I used Skyscanner* the unbiased and free, massive search engine. A leading global travel search site making it possible to book directly from millions of travel options. The best part is that it is entirely free for me, as a user, without having to pay any commissions to anyone. Using Skyscanner saved me many hours of painstaking research online that I would otherwise need to do undertake individually for each airline. Skyscanner can help you organise multi-stop flights as well, such as the one I booked.
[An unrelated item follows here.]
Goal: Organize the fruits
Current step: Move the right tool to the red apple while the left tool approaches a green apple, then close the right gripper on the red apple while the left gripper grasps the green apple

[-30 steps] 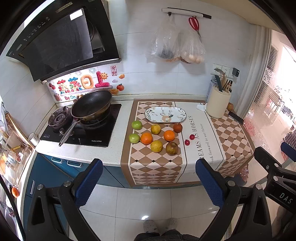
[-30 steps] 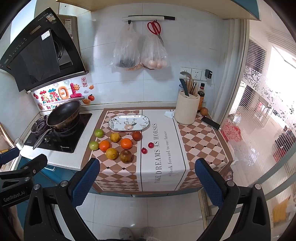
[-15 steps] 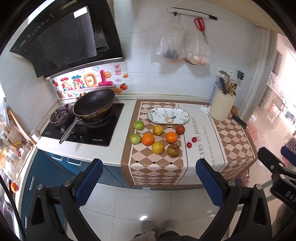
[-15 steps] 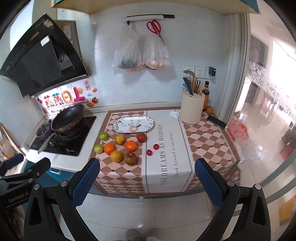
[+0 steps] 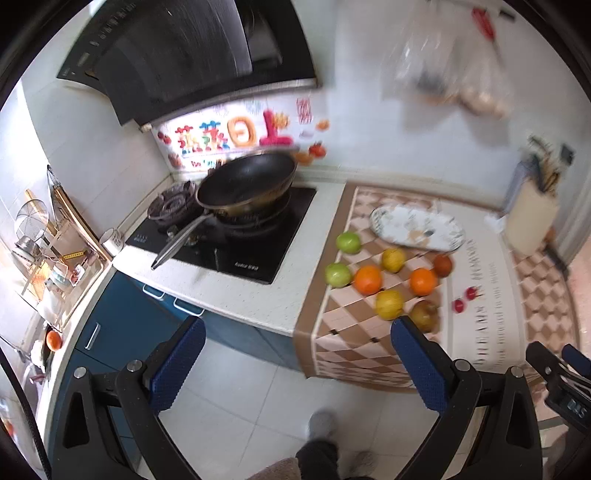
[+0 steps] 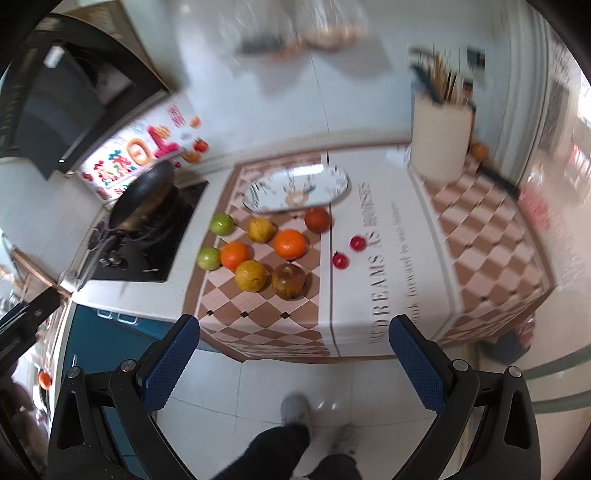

Because I wanted to start this road trip from the north, in the city of Porto, I decided to take a different route. The reason for this was that there were no direct flights from Athens International Airport to Porto, (Lisbon was my only choice). Rather than fly to Lisbon and then travel to Porto, I chose to fly from Athens to London Gatwick UK, spend one night there at a B&B and take a direct flight with TAP Airways, (Portugal’s national airline carrier). This way, I also met up with my travel partner and we flew together to Porto.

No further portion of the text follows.